→ Task directions
The following data has a line with "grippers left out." and a line with "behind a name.". Write out exactly those lines and all the lines between them.

→ Recorded information
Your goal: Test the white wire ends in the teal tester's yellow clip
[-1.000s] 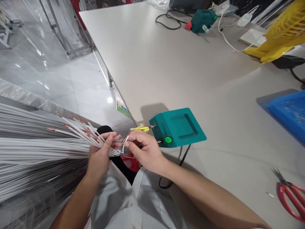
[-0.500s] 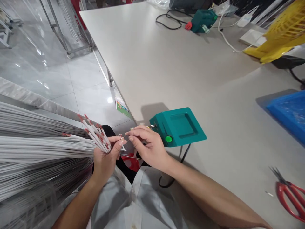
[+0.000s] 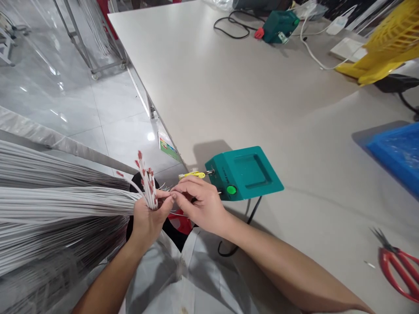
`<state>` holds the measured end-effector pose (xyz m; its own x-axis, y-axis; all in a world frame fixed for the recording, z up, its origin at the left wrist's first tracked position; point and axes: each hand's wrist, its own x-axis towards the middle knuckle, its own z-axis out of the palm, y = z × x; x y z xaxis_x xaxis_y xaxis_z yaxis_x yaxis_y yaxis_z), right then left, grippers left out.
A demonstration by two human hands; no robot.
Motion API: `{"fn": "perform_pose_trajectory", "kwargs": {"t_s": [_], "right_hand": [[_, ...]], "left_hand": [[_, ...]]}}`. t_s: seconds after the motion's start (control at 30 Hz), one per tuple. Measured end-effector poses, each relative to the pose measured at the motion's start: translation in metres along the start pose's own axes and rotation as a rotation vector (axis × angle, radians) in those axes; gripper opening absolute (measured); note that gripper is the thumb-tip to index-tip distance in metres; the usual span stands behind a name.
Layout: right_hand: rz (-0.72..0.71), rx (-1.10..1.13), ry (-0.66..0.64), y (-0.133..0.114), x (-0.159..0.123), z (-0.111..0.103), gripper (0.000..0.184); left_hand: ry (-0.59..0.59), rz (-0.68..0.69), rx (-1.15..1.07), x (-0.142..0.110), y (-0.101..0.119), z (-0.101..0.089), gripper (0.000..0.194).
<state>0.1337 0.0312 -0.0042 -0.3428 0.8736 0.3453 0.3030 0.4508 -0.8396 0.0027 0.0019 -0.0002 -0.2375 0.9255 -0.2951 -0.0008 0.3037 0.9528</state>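
My left hand (image 3: 147,224) is closed around several white cables (image 3: 149,192) whose reddish-brown tips stick up past the thumb. The long grey-white cable bundle (image 3: 65,203) runs off to the left from this hand. My right hand (image 3: 204,203) meets it at the fingertips, thumb and forefinger pinched together. Whatever lies in that pinch is too small to make out; fine wire strands (image 3: 163,187) show just beside it. Just beyond the right hand, a yellow-handled part (image 3: 191,175) joins a metal shaft on a green machine (image 3: 229,170) with a green button.
Red-handled scissors (image 3: 397,266) lie on the table (image 3: 294,131) at right, near a blue tray (image 3: 399,152). Toward the back are a second green machine (image 3: 278,26), cords and a yellow fan (image 3: 389,43). A wheeled metal rack (image 3: 78,43) stands on the floor.
Both hands have come together at the fingertips. The held cable tips have swung more upright and to the right. The yellow-handled part is now more exposed.
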Motion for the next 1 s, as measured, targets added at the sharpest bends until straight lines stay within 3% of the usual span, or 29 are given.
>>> {"fn": "perform_pose_trajectory", "kwargs": {"t_s": [0.27, 0.47, 0.57, 0.7, 0.77, 0.83, 1.0], "right_hand": [[0.007, 0.015, 0.021, 0.002, 0.001, -0.002, 0.015], [0.085, 0.089, 0.025, 0.0, 0.005, -0.01, 0.015], [0.064, 0.102, -0.108, -0.003, 0.007, -0.016, 0.021], [-0.037, 0.03, -0.351, -0.005, 0.013, -0.026, 0.013], [-0.033, 0.06, -0.399, -0.005, 0.015, -0.027, 0.013], [0.01, 0.157, -0.381, -0.004, 0.016, -0.025, 0.012], [0.26, 0.527, -0.179, -0.002, 0.008, -0.006, 0.005]], "left_hand": [[-0.01, -0.047, -0.174, -0.004, -0.019, -0.008, 0.017], [-0.054, -0.033, -0.04, -0.003, -0.014, -0.01, 0.013], [-0.085, 0.016, -0.004, -0.003, -0.011, -0.01, 0.012], [-0.261, 0.093, -0.028, -0.001, -0.01, -0.016, 0.008], [-0.317, 0.103, -0.017, 0.0, -0.012, -0.02, 0.006], [-0.312, 0.069, -0.039, 0.002, -0.017, -0.024, 0.007], [-0.291, -0.069, -0.276, 0.003, -0.025, -0.025, 0.007]]}}
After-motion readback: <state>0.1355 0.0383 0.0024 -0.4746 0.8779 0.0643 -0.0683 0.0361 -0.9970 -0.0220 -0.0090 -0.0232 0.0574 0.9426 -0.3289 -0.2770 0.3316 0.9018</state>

→ Your response
`<state>` holds the measured end-effector pose (xyz m; its own x-axis, y-axis; all in a world frame fixed for the recording, z up, its origin at the left wrist's first tracked position; point and axes: each hand's wrist, its own x-axis towards the middle knuckle, its own z-axis out of the palm, y = z × x; x y z xaxis_x xaxis_y xaxis_z yaxis_x yaxis_y yaxis_z), right then left, grippers left out.
A demonstration by two human hands; no robot.
Motion API: `{"fn": "perform_pose_trajectory", "kwargs": {"t_s": [_], "right_hand": [[_, ...]], "left_hand": [[_, ...]]}}`. t_s: seconds after the motion's start (control at 30 Hz), one per tuple. Measured end-effector poses, each relative to the pose measured at the motion's start: translation in metres along the start pose's own axes and rotation as a rotation vector (axis × angle, radians) in those axes; gripper opening absolute (measured); note that gripper is the thumb-tip to index-tip distance in metres; the usual span stands behind a name.

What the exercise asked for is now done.